• [Exercise]: All of the material must be duplicated exactly, line by line.

• [Data below]:

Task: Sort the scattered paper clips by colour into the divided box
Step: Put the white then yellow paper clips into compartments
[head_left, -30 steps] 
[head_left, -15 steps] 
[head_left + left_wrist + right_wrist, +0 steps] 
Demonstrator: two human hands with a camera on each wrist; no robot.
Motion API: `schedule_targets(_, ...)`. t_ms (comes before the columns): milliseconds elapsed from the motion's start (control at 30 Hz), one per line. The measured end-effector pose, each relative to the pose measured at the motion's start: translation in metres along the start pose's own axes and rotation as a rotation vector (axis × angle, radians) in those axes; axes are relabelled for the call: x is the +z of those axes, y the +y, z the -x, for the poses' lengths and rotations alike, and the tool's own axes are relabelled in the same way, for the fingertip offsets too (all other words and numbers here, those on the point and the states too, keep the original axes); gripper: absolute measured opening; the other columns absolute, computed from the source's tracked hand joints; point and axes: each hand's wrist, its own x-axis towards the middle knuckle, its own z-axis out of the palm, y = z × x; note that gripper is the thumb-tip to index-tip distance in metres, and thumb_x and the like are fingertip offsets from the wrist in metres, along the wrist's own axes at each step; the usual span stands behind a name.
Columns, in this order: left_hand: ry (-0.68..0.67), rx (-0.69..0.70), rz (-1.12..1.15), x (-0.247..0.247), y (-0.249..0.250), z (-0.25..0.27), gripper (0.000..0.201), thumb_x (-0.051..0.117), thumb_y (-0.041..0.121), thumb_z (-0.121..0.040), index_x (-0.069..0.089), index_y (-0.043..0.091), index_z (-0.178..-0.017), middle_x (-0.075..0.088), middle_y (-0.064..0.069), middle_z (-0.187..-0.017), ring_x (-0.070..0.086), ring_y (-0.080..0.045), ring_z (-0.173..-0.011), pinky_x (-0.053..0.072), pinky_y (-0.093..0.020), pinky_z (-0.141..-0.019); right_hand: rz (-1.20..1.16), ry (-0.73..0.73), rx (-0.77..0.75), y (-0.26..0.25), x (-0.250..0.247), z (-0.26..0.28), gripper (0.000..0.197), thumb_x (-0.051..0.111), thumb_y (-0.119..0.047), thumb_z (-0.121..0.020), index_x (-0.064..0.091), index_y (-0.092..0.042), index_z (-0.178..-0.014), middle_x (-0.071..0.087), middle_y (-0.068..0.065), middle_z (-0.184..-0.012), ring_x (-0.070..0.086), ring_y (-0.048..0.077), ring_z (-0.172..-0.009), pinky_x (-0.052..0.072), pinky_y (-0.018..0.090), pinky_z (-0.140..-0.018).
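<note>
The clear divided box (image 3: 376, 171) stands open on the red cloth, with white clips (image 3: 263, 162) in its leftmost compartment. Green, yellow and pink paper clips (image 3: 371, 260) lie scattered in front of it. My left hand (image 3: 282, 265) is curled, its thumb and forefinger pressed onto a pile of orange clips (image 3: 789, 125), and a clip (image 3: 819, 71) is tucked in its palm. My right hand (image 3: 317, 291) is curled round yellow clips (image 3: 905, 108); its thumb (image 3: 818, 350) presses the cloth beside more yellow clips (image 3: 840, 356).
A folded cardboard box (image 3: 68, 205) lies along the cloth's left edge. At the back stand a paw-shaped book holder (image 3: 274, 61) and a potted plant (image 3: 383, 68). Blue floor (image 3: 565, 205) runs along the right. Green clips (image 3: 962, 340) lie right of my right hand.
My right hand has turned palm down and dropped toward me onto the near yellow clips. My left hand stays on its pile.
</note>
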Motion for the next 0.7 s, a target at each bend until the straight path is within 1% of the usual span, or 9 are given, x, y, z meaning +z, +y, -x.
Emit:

• [Written response]:
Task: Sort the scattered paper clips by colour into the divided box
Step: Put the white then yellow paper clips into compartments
[head_left, -30 steps] 
[head_left, -15 steps] 
[head_left + left_wrist + right_wrist, +0 steps] 
Demonstrator: two human hands with a camera on each wrist; no robot.
Motion API: `schedule_targets(_, ...)`. t_ms (comes before the columns): milliseconds elapsed from the motion's start (control at 30 Hz), one per line. The measured end-effector pose, each relative to the pose measured at the motion's start: translation in metres along the start pose's own axes and rotation as a rotation vector (axis × angle, radians) in those axes; axes are relabelled for the call: x is the +z of those axes, y the +y, z the -x, for the poses' lengths and rotations alike, and the tool's own axes are relabelled in the same way, for the fingertip offsets too (all other words and numbers here, those on the point and the states too, keep the original axes); gripper: absolute measured opening; the other columns absolute, computed from the source's tracked hand joints; point and axes: each hand's wrist, its own x-axis towards the middle knuckle, its own z-axis out of the palm, y = z × x; note that gripper is the thumb-tip to index-tip distance in metres, and thumb_x and the like are fingertip offsets from the wrist in metres, along the wrist's own axes at each step; the usual span stands behind a name.
Columns, in this order: left_hand: ry (-0.68..0.67), rx (-0.69..0.70), rz (-1.12..1.15), x (-0.247..0.247), y (-0.249..0.250), z (-0.25..0.27), gripper (0.000..0.201), thumb_x (-0.051..0.117), thumb_y (-0.041..0.121), thumb_z (-0.121..0.040), index_x (-0.069..0.089), index_y (-0.043..0.091), index_z (-0.178..-0.017), middle_x (-0.075..0.088), middle_y (-0.064..0.069), middle_z (-0.187..-0.017), ring_x (-0.070..0.086), ring_y (-0.080..0.045), ring_z (-0.173..-0.011), pinky_x (-0.053..0.072), pinky_y (-0.093..0.020), pinky_z (-0.141..-0.019); right_hand: rz (-1.20..1.16), ry (-0.73..0.73), rx (-0.77..0.75), y (-0.26..0.25), x (-0.250..0.247), z (-0.26..0.28), gripper (0.000..0.197), thumb_x (-0.051..0.111), thumb_y (-0.119..0.047), thumb_z (-0.121..0.020), index_x (-0.064..0.091), index_y (-0.092..0.042), index_z (-0.178..-0.014), middle_x (-0.071..0.087), middle_y (-0.068..0.065), middle_z (-0.184..-0.012), ring_x (-0.070..0.086), ring_y (-0.048..0.077), ring_z (-0.172..-0.009), pinky_x (-0.052..0.072), pinky_y (-0.018..0.090), pinky_z (-0.140..-0.018).
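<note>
The clear divided box (image 3: 376, 171) stands open on the red cloth, with white clips (image 3: 263, 162) in its leftmost compartment. Green, yellow and pink paper clips (image 3: 371, 260) lie scattered in front of it. My left hand (image 3: 282, 265) is curled, its thumb and forefinger pressed onto a pile of orange clips (image 3: 789, 125), and a clip (image 3: 819, 71) is tucked in its palm. My right hand (image 3: 317, 291) is curled round yellow clips (image 3: 905, 108); its thumb (image 3: 818, 350) presses the cloth beside more yellow clips (image 3: 840, 356).
A folded cardboard box (image 3: 68, 205) lies along the cloth's left edge. At the back stand a paw-shaped book holder (image 3: 274, 61) and a potted plant (image 3: 383, 68). Blue floor (image 3: 565, 205) runs along the right. Green clips (image 3: 962, 340) lie right of my right hand.
My right hand has turned palm down and dropped toward me onto the near yellow clips. My left hand stays on its pile.
</note>
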Motion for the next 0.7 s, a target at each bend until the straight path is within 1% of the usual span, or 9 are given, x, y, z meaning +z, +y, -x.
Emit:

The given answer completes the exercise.